# Bluttropfen auf Papier



## dartox (1. September 2004)

Hi liebe Community!

Ich hab mal ne Frage. Könnt ihr mir kurz sagen, wie man Blut realistisch auf Papier macht? Also Tropfen, die von oben herab gefallen sind. Ich hab das versucht, mit Weichzeichner usw. es sieht zwar nice aus, aber zu unrealistisch. Da ist einfach n Roter Kreis der Weich ist.

Wisst ihr was ich mein? So in alle Seiten gehend. Ihr wisst, Bluttropfen fällt von oben auf Papier, dann prallt der ja auf. Wie geht denn das genau? Realistisch?

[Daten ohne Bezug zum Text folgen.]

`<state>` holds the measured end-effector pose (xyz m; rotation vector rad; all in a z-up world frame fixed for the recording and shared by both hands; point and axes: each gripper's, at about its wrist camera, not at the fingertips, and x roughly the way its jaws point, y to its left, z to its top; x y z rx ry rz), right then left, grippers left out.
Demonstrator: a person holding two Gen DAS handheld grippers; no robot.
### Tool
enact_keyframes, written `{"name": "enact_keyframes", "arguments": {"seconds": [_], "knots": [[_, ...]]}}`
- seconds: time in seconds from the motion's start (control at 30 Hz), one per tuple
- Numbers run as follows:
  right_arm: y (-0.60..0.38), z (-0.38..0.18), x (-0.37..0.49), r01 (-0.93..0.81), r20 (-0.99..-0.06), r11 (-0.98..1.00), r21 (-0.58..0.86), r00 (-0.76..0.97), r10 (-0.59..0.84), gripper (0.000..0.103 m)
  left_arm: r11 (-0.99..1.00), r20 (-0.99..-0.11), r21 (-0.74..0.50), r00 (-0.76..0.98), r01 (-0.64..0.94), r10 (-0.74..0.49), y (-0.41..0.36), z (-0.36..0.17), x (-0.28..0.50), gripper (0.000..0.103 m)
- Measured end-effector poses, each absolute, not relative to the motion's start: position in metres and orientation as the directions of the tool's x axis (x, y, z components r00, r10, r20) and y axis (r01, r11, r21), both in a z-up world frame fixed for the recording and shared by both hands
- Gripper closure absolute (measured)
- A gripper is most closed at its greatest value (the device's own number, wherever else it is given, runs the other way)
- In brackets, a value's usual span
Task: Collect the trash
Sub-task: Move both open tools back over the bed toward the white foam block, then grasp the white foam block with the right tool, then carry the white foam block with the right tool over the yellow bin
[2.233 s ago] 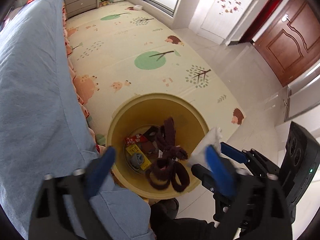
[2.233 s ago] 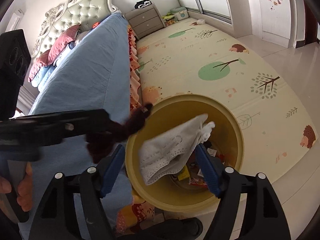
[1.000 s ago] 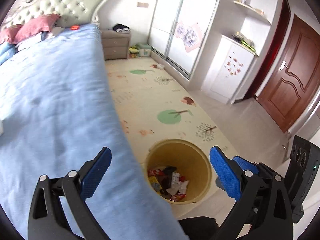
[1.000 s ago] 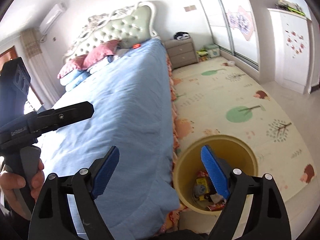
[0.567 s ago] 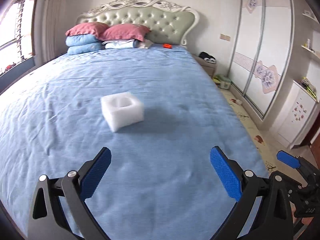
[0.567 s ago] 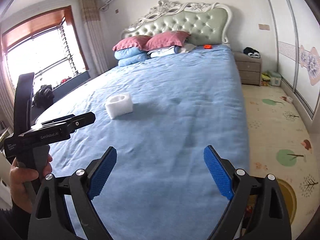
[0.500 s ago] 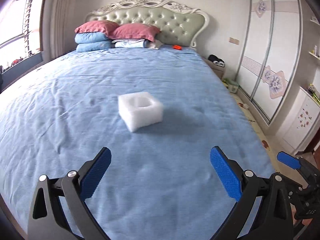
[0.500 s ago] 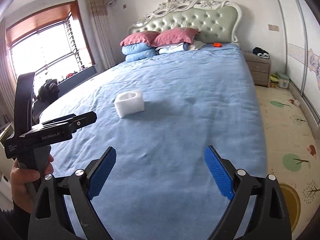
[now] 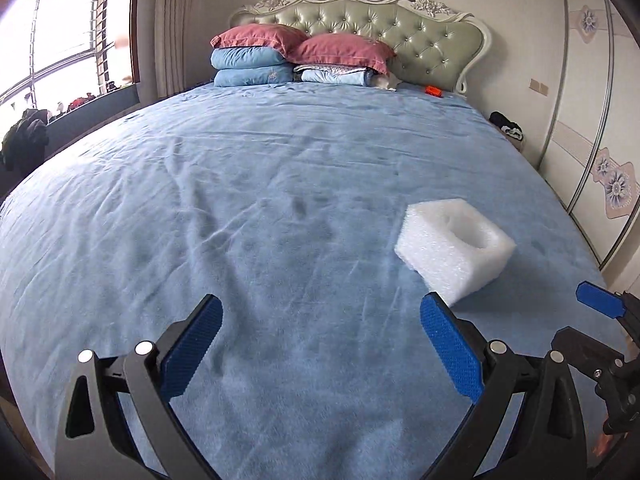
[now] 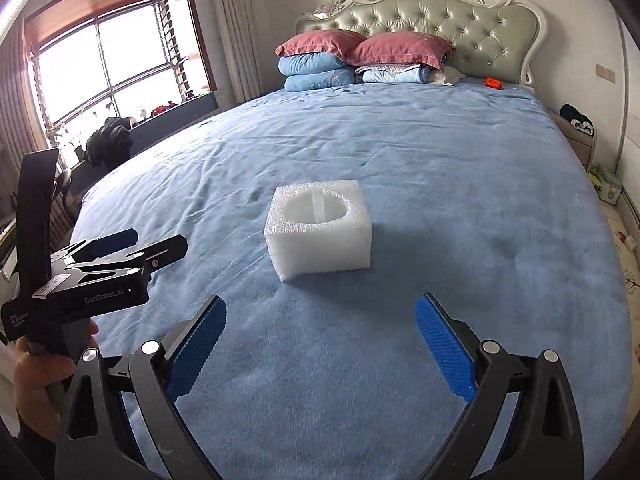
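A white foam block (image 10: 320,232) with a round hollow in its top lies on the blue bedspread (image 10: 460,208). It also shows in the left wrist view (image 9: 454,250), to the right of centre. My right gripper (image 10: 320,312) is open and empty, just short of the block and centred on it. My left gripper (image 9: 320,316) is open and empty, with the block just past its right fingertip. The left gripper also shows in the right wrist view (image 10: 132,246), left of the block. The yellow trash bin is out of view.
Pink and blue pillows (image 10: 360,60) are stacked at the tufted headboard (image 10: 432,16). A small orange object (image 10: 493,83) lies near the headboard. A window (image 10: 108,68) is at left, a nightstand (image 10: 578,132) and wardrobe (image 9: 600,140) at right.
Both grippers swung up from the yellow bin, where the dark band and white cloth went in, and moved over the bed. The foam block now sits much closer.
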<state>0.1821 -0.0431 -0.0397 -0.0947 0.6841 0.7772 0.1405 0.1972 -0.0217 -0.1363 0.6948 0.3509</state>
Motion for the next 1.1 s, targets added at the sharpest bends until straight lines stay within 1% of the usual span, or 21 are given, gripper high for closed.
{"name": "enact_keyframes", "arguments": {"seconds": [0.07,0.17,0.23,0.33,0.4,0.43,0.47,0.57,0.63,0.73,0.87,0.97,1.1], "knots": [[-0.023,-0.045,0.195,-0.692,-0.614,0.711,0.12,0.511,0.601,0.011,0.928,-0.64,-0.011,0.716,-0.371,0.278,0.209,-0.026,0.149,0.004],[0.0,-0.057,0.218,-0.697,-0.654,0.709,0.101,0.49,0.575,0.011,0.918,-0.583,-0.074,0.764,-0.389,0.277,0.221,-0.024,0.145,0.004],[0.011,-0.062,0.231,-0.698,-0.673,0.706,0.12,0.465,0.575,0.011,0.912,-0.579,-0.113,0.772,-0.395,0.262,0.228,-0.026,0.142,0.004],[0.028,-0.066,0.243,-0.689,-0.69,0.722,0.07,0.489,0.534,0.011,0.904,-0.583,-0.128,0.768,-0.409,0.265,0.234,-0.029,0.142,0.004],[0.033,-0.07,0.253,-0.668,-0.703,0.737,0.097,0.479,0.526,0.012,0.9,-0.584,-0.133,0.767,-0.414,0.266,0.234,-0.03,0.142,0.004],[0.033,-0.071,0.257,-0.663,-0.703,0.739,0.123,0.467,0.536,0.019,0.901,-0.588,-0.133,0.765,-0.413,0.263,0.234,-0.031,0.143,0.004],[0.031,-0.073,0.259,-0.658,-0.703,0.738,0.148,0.456,0.547,0.023,0.902,-0.588,-0.134,0.765,-0.411,0.261,0.233,-0.032,0.142,0.004],[0.019,-0.069,0.254,-0.639,-0.684,0.746,0.185,0.462,0.565,0.024,0.906,-0.588,-0.127,0.766,-0.404,0.259,0.229,-0.032,0.141,0.004],[0.012,-0.065,0.251,-0.629,-0.682,0.756,0.181,0.473,0.557,0.024,0.913,-0.589,-0.119,0.768,-0.391,0.252,0.223,-0.03,0.142,0.004],[-0.009,-0.056,0.243,-0.63,-0.664,0.751,0.199,0.476,0.576,0.024,0.931,-0.598,-0.101,0.769,-0.352,0.226,0.203,-0.026,0.143,0.004],[-0.059,-0.04,0.225,-0.615,-0.621,0.738,0.278,0.47,0.627,0.024,0.955,-0.599,-0.083,0.78,-0.286,0.182,0.165,-0.015,0.139,0.004],[-0.106,-0.029,0.205,-0.599,-0.586,0.747,0.289,0.507,0.632,0.024,0.97,-0.61,-0.096,0.784,-0.222,0.119,0.13,-0.008,0.137,0.004],[-0.174,-0.023,0.183,-0.544,-0.559,0.781,0.307,0.561,0.61,0.024,0.99,-0.613,-0.052,0.787,-0.129,0.07,0.07,-0.001,0.138,0.004]]}}
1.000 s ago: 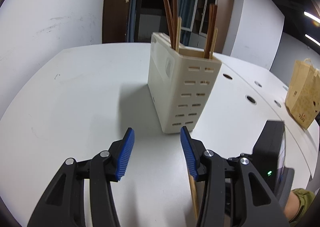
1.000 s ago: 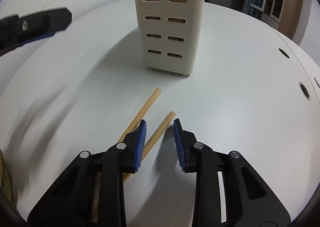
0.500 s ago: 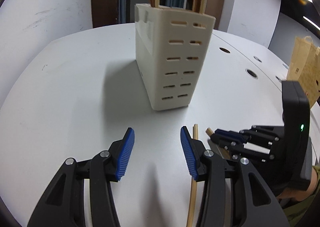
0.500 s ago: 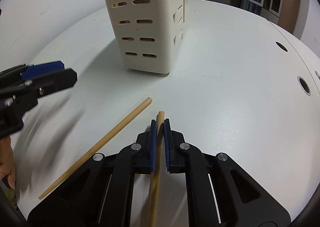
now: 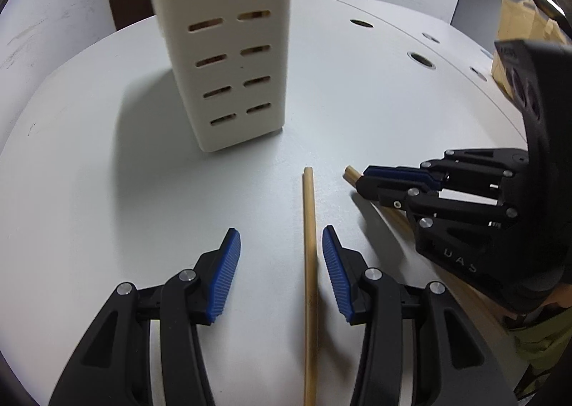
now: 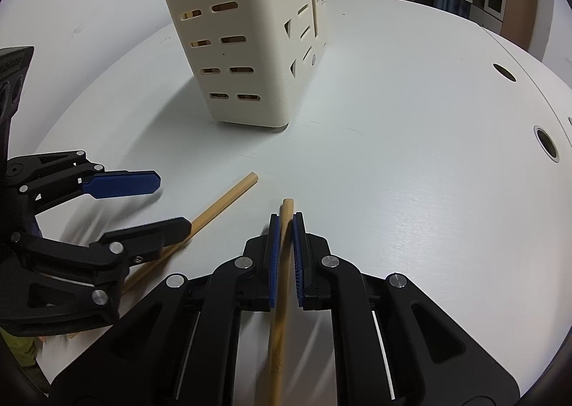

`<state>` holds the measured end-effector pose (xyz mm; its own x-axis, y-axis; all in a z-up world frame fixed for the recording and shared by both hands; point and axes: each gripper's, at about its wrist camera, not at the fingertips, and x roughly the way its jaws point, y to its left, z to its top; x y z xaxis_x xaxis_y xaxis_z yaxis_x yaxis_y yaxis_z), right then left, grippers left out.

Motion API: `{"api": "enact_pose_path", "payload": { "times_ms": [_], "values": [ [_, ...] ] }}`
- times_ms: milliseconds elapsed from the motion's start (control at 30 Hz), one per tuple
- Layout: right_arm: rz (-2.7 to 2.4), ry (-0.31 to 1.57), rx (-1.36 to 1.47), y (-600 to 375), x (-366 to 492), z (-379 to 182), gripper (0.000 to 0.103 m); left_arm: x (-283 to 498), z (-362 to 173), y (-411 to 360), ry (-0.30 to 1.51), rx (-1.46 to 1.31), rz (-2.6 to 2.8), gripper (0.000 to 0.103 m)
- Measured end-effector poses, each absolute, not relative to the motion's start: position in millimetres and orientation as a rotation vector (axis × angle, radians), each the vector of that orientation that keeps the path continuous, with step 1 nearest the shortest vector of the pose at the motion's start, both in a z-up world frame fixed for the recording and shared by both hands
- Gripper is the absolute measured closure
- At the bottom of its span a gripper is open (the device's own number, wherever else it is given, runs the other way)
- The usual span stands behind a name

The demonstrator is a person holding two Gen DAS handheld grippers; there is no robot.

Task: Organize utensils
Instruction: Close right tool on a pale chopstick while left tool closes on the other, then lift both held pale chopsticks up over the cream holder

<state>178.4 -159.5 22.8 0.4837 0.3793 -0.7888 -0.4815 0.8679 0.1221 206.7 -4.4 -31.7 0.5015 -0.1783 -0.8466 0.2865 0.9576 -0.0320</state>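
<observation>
A cream slotted utensil holder (image 5: 228,48) stands upright on the white table (image 5: 89,191); its top is cut off by the frame. One pale wooden chopstick (image 5: 309,263) lies flat on the table between the fingers of my left gripper (image 5: 281,252). That gripper is open, and the stick lies nearer its right pad without touching it. In the right wrist view, my right gripper (image 6: 285,227) is shut on a second chopstick (image 6: 282,298), whose tip pokes out toward the holder (image 6: 243,48). The left gripper (image 6: 171,204) shows at the left over the loose chopstick (image 6: 228,198).
Round cable holes (image 5: 420,60) dot the table to the right, one of them (image 6: 547,143) near the right wrist view's edge. A brown paper bag (image 5: 518,34) stands at the far right. An olive sleeve (image 5: 543,341) shows behind the right gripper (image 5: 361,180).
My right gripper has closed on its chopstick. My left gripper has dropped and tilted down toward the table, and the loose chopstick now lies between its fingers. The holder looms closer in both views.
</observation>
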Motion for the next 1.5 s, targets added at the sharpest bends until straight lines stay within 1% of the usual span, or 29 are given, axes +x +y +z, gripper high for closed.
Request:
{"api": "enact_pose_path", "payload": {
  "times_ms": [300,333,467,533,567,700,800,967,1233,1467,1500],
  "values": [
    [0.529,0.934,-0.107,-163,175,25,0.096,222,-37,-23,1.07,0.178,-0.28,0.057],
    [0.528,0.934,-0.107,-166,179,23,0.096,225,-37,-23,1.069,0.18,-0.279,0.063],
    [0.528,0.932,-0.109,-168,180,23,0.096,231,-38,-26,1.08,0.198,-0.289,0.071],
    [0.528,0.931,-0.109,-168,180,23,0.096,236,-38,-29,1.087,0.208,-0.285,0.079],
    [0.527,0.93,-0.108,-168,179,23,0.096,238,-38,-33,1.088,0.222,-0.281,0.08],
    [0.527,0.931,-0.104,-169,181,23,0.097,242,-37,-40,1.103,0.271,-0.257,0.095],
    [0.536,0.925,-0.102,-168,180,24,0.097,244,-37,-36,1.095,0.265,-0.211,0.097],
    [0.543,0.89,-0.06,-173,177,35,0.097,241,-29,-21,1.048,0.196,-0.189,0.097],
    [0.554,0.765,-0.004,-177,166,75,0.097,221,24,-6,0.885,0.08,-0.207,0.097],
    [0.562,0.665,-0.001,-172,154,107,0.097,208,54,3,0.775,0.052,-0.18,0.097],
    [0.561,0.649,-0.007,-171,152,111,0.097,213,56,-6,0.765,0.05,-0.177,0.097]
  ]
}}
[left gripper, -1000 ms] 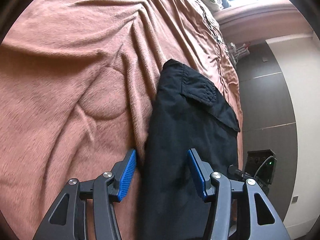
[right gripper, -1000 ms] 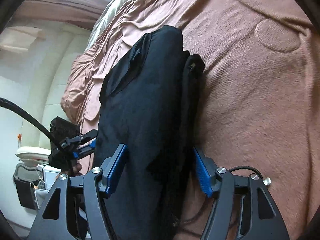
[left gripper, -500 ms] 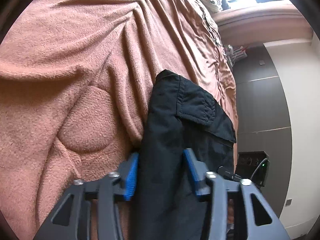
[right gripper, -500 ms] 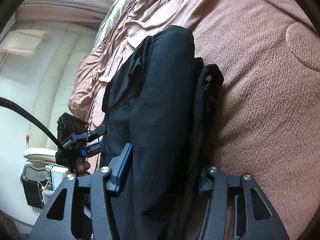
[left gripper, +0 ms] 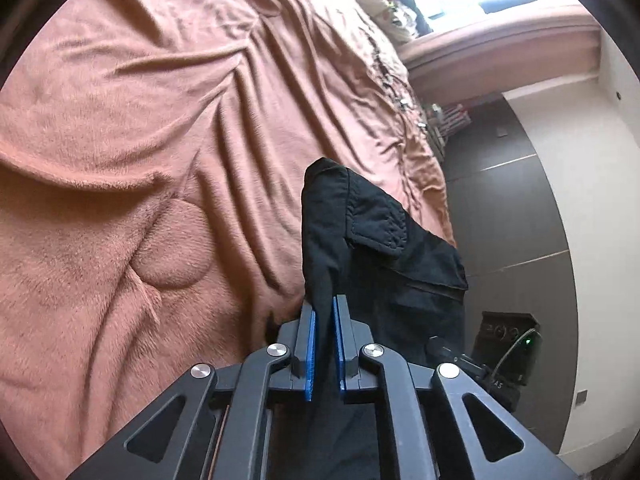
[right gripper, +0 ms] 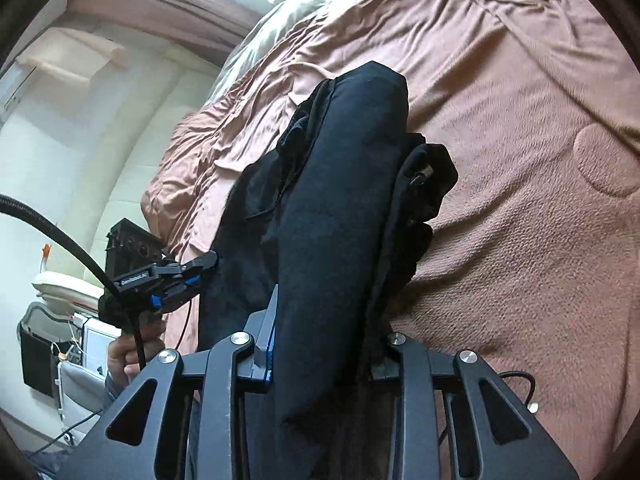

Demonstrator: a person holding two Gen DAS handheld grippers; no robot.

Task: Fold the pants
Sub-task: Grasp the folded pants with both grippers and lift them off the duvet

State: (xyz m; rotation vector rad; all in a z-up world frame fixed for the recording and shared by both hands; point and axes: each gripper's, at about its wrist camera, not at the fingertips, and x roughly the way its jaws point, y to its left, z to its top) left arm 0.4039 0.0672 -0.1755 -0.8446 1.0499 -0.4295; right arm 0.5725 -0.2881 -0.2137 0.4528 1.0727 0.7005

Danke euch im Voraus für die Antworten.

MfG
dartox


----------



## ShadowMan (1. September 2004)

Hi du!

Schau mal hier in der Tutorialsektion nach. Da gibts ein Tutorial zum Erstellen von Blut. Ich denke das dürfte dir weiter helfn *g*

Lieben Gruß,
Manuel ;-]

P.S. Nach dem 2ten lesen bin ich mir gar ned mehr so sicher was du meinst...willst du nun runterlaufendes Blut oder einen Bluttropfen?!
Beim 2ten würd ich irgendwas flüssiges nehmen, das auf Papier tropfen lassen => Foto und dann rot einfärben


----------



## chrisbergr (1. September 2004)

Über die Suche hier im Photoshop-Forum dürftest du auch genügent Themen zu diesem Thema finden, wurde schon des öfteren Gefragt.
Gruß


----------



## Boromir (1. September 2004)

Hallo dartox,

du musst dir eine neue Pinselspitze erstellen um die Tropfen realistisch hinzukriegen.
Alles zu erklären wäre hier zu viel, wenn du willst kann ich dir die Einstellungen posten.
Hab's mal auf die schnelle gemacht. Siehe Bild.

Gruß

Boromir


----------



## Leola13 (1. September 2004)

Hai,

@ Boromir   wenn Du es hier postest haben alle was davon. 


Ciao Stefan


----------



## Mythos007 (1. September 2004)

Das was Du suchst findest Du hier => [Blutbrushes]


----------



## dartox (1. September 2004)

@Boromir: Sieht nicht schlecht aus, aber ist nicht für "auf Papier" geeignet.

@Mythos: Ja, dass gefällt mir, danke dir.

Und gesucht habe ich hier im Forum, da sagte einer Shiva hätte gute gemacht, und die wären auf ihrer Seite zum Downloaden, doch ihre Seite fand ich nicht.

// oder isses ein "Er"?

MfG dartox


----------



## Leola13 (2. September 2004)

Hai,

  der link steht doch in Mythos Antwort  

Ciao Stefan


----------